When searching for planets that could support life, scientists usually look for Earth-like planets, which orbit around a star, or a life-supporting planet like the Sun. However, according to new research, habitable planets could also be found around dying stars.
In order to identify whether the area around a star is habitable, scientists measure the intensity of the light it releases. In the case of the Sun, a yellow dwarf star, the heat it releases is optimal for sustaining life. However, by the time it will expand into a red giant, it will release more than 4,000 times the light it gives out now.
Astronomer and director of Cornell University‘s Carl Sagan Institute Lisa Kaltenegger and colleagues conducted an experiment aimed at finding out whether planets could support life around planets that are bigger than the Sun. Their findings showed that the observable universe is home to more than 20 stars similar to our Sun that could sustain life. Moreover, they argued that life can be sustained also by the light released by a dying red star.

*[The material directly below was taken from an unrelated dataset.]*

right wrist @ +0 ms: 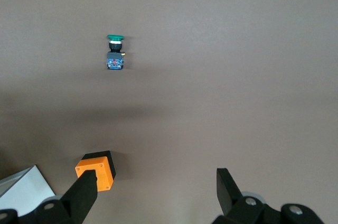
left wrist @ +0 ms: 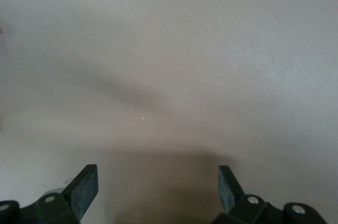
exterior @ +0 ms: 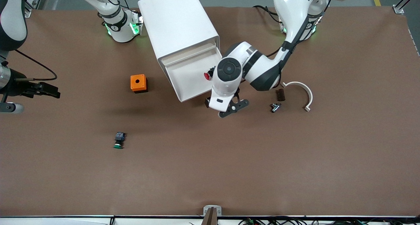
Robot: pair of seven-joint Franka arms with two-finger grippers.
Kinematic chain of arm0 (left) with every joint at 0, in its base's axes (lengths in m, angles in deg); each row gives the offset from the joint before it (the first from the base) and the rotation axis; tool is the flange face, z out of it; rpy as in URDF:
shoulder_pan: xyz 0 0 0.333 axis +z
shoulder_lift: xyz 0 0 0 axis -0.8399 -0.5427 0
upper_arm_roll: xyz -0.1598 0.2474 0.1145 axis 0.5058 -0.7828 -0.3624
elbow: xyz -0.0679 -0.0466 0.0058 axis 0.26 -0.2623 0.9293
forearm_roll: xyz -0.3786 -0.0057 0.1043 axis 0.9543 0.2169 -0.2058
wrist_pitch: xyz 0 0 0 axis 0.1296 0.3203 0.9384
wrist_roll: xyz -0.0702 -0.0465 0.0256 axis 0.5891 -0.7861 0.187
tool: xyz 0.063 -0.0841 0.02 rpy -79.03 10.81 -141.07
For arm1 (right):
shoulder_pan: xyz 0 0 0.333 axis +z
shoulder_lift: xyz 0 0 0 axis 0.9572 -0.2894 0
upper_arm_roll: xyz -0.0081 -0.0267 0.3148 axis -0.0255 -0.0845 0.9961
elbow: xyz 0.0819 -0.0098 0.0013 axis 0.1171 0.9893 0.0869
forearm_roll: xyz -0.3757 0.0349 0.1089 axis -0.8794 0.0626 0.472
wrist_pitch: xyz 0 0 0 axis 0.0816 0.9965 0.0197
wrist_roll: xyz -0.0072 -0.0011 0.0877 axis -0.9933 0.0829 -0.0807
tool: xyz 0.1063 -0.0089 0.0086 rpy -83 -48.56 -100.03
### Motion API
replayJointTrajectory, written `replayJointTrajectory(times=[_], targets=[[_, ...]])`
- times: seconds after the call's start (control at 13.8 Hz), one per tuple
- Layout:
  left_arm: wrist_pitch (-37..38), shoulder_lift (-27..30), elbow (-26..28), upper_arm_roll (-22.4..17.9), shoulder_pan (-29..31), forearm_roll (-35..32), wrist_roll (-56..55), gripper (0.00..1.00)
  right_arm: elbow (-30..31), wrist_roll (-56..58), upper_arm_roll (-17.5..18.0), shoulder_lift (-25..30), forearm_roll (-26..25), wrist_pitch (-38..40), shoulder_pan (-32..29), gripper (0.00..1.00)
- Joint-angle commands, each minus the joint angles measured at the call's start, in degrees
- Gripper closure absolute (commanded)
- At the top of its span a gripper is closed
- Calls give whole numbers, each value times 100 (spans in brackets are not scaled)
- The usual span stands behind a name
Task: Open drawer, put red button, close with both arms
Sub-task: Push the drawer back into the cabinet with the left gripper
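The white cabinet point(exterior: 177, 25) stands near the robots' bases with its drawer point(exterior: 188, 84) pulled open toward the front camera. The red button point(exterior: 207, 75) lies in the drawer at the side toward the left arm's end. The left arm's hand point(exterior: 226, 87) hangs over that side of the drawer and covers its own fingers in the front view. In the left wrist view my left gripper point(left wrist: 158, 176) is open and empty over a bare white surface. My right gripper point(exterior: 52, 91) is open and empty in the air over the right arm's end of the table; it also shows in the right wrist view point(right wrist: 157, 177).
An orange box with a hole point(exterior: 138, 83) sits beside the drawer toward the right arm's end. A green-capped button point(exterior: 119, 140) lies nearer the front camera. A white curved piece point(exterior: 303, 90), a dark block point(exterior: 280, 94) and a small metal part point(exterior: 275, 107) lie toward the left arm's end.
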Motion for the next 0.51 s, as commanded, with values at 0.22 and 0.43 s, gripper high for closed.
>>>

As explained by Ramses Ramirez, a researcher at Cornell, once a star ages and expands, becoming brighter, the habitable zone is pushed to the outer areas of the solar system. Those areas contain frozen bodies similar to the two frozen moons in our solar system, namely Enceladus and Europa, which orbit Saturn and Jupiter, respectively. According to scientists, they could be the recipients of a level of light and heat that can foster life.
In a couple billion years, our Sun is also expected to expand into a red giant. By then, it will have used almost all hydrogen fuel found at its core. As part of the process, the Sun will swell to about 200 times its current size, expanding until the Earth’s atmosphere, exposing it to its flames. As oceans will boil away due to the extremely high temperatures, life on Earth will be extinguished. However, in the outer parts of the solar system the life-sustaining conditions will be optimal. According to scientists, planets such as Pluto and Charon, its moon, as well as Triton, Neptune’s moon, will offer the most habitable environments. Mercury and Venus though, are expected to be swallowed by the Sun in the process.